The Next HOPE: A Defcon Prequel


Old Apple Computer

This year I attended my first HOPE conference.  HOPE (Hackers On Planet Earth) is a hacker conference organized by 2600 The Hacker Quarterly.  After hearing about the talks they had at 2008’s HOPE (The Last HOPE) when I was listening to the 2600 podcast, I knew I had to attend this year.  I was not disappointed.

HOPE, if this one is an indication of how they usually are, is like an East Coast version of Defcon.  Really, the only difference is that the atmosphere of the talks is slightly different given the HOPE being located in NYC vs Defcon being located in Las Vegas.  While the playful hacker spirit is present at both, there’s usually an extra bit of an anything goes feeling in Vegas.  There were also a few talks that were presenting preliminary versions of the data they hoped to present at Blackhat/Defcon.  It makes sense, since those are the more prestigious hacker cons.

Just as when I attended Blackhat/Defcon a couple years ago, the main theme of the conference was that you should not trust anyone or even the networks you’re on.  For starters, you should be extremely careful when using a public wifi (or even a private wifi if you live in an apartment complex or densely packed neighborhood).  One of the talks I attended demonstrated how they could cause your computer to think their computer was the wifi access point.  They would then pass all your info onto the real access point so you wouldn’t notice that anything was wrong.  They would have the ability to see everything you were doing – conversations, passwords, websites.  It sure makes you think twice when using that wifi at Starbucks or Panera!  Another talk I attended focused on the fact that certificate authorities are not as trustworthy as they seem.  Certificate authorities are the people who let you know that when you see a lock in the bottom right of your browser, you really are connected to your bank.  This was even scarier than the wifi hack because it means that even from your own home you can’t be confident that you’re not being redirected away from the site you expect to be using.

Security Flow Chart

Social networking has exploded since I attended Blackhat/Defcon.  Back then, Facebook was still mostly being used by college kids and recent grads while the uneducated were stuck in the Myspace ghetto.  Twitter was around and had started to take off, but it wasn’t being read off on CNN yet.  So, this year, a lot of talks revolved around the perils of putting too much information out there.  One bit about you is just information.  A torrent of information is data!  I went to two talks revolving around GPS data being recorded on social networking sites.  The first talk was about people who geotagged their photos posted to twitter and the second talk was about geotagging on social networking sites in general.
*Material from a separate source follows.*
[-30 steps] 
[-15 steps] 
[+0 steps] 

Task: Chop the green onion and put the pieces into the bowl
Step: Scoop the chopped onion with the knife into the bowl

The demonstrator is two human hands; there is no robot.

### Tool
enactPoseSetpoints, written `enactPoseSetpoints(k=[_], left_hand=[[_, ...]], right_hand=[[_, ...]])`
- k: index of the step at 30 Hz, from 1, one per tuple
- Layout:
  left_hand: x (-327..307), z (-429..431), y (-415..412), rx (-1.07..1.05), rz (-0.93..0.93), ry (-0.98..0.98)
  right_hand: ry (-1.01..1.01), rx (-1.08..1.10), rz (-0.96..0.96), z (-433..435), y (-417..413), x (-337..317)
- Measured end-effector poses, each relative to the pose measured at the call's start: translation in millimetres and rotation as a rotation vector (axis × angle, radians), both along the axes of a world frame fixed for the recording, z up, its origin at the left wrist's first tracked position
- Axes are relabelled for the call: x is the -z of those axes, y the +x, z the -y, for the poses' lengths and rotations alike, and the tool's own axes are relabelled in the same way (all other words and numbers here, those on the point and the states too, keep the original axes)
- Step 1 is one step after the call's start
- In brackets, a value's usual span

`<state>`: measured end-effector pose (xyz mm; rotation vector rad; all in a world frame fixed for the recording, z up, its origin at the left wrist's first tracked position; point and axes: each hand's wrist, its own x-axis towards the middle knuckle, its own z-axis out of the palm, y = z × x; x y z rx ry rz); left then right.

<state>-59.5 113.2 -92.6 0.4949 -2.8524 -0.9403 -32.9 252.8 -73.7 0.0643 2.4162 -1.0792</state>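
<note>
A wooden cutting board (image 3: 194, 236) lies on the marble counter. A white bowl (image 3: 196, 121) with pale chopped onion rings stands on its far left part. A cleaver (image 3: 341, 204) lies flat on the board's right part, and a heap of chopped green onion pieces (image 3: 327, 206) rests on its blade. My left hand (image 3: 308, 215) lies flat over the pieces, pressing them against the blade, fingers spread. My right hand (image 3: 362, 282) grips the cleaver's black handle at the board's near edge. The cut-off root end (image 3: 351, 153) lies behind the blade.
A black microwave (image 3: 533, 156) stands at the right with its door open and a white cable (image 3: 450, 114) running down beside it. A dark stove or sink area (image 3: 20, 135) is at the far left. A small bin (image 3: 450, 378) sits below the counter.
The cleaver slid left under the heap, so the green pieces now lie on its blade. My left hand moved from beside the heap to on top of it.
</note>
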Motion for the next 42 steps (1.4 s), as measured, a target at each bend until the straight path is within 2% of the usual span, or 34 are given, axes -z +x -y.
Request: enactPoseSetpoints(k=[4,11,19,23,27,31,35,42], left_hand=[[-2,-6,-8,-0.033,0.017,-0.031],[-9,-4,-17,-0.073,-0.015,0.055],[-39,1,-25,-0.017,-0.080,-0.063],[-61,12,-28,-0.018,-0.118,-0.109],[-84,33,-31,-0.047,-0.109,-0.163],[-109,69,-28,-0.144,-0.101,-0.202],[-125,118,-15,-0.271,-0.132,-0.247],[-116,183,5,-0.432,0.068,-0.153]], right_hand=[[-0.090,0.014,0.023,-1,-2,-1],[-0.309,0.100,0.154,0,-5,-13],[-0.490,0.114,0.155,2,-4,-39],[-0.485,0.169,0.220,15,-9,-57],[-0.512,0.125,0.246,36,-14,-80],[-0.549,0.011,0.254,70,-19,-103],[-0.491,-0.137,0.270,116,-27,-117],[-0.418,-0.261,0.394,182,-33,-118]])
The first talk led me to discover a site they had setup at http://www.icanstalku.com.  They wanted to make sure that people who are geotagging their tweeted photos realize that they are doing so.  A lot of cell phones ask users to set their geopreferences early on in use and many users forget it is turned on.  So, by creating this website they hope that people can realize what’s going on and then make an informed choice about whether they still want to do this.  The most basic problem with tweeting geotagged photos is that people know when you’re not at home and can even figure out how far away you are and, based on the content of your tweet (“I’m on a shopping spree!”) how long they have to rob you.  The authors showed how trivial it is to figure out where someone lives (the second talk also did something similar).  If there are a cluster of photos taken in the same spot and involving tweets like, “having breakfast”, “just woke up”, etc it’s a pretty safe bet they are pinpointing the location of your home.  A little googling can tell a criminal if that’s a neighborhood that might be worth robbing.  Then, just following your tweets for a couple weeks will let them know your daily patterns and they can fleece you!  They also demonstrated how they can easily combine this info with court records, figure out who owns the house, and basically figure out your real name and identity from your tweets.  This could be used for blackmail, kidnapping, robbery, rape of others, etc.

Wanted: Adrian Lamo

The common thread throughout HOPE was the constant bashing of Adrian Lamo.  Lamo is a famous hacker who was contacted by Bradley Manning, an Army guy who claims to have leaked the helicoptor strike video to wikileaks.  When Manning also bragged to Lamo that he had released some thousands of State Department diplomatic cables, Lamo turned him in to the authorities.  Just as in many other communities, snitching is frowned upon in the hacker community.  The community believes that people should only get caught through their own carelessness, not through others turning them in.  So a lot of the talks had sideswipes to Lamo on their slides.  One talk I went to had something about him on every slide.  I eventually devolved into the childish like claiming that Lamo was a pedophile or Nazi sympathizer.  He had a chance to defend himself on Sunday, but I didn’t attend that talk – I was attending a different once and, had I known he would speak – it wasn’t made clear in the pamphlet – I would have attended.

I had a blast, as I usually do at these conferences.  It’s fun to be around others who are as into technology and exploration as I am.  (in some cases even more so)  The talks are always a blast because they demonstrate the amazing ability of people to figure out new ways to exploit the world (for good and for bad).  They also help you realize that the world isn’t quite a clean and neat as it seems.  If they have another one in two years (I heard that the hotel has definitely received the OK to be demolished) I will definitely try to go.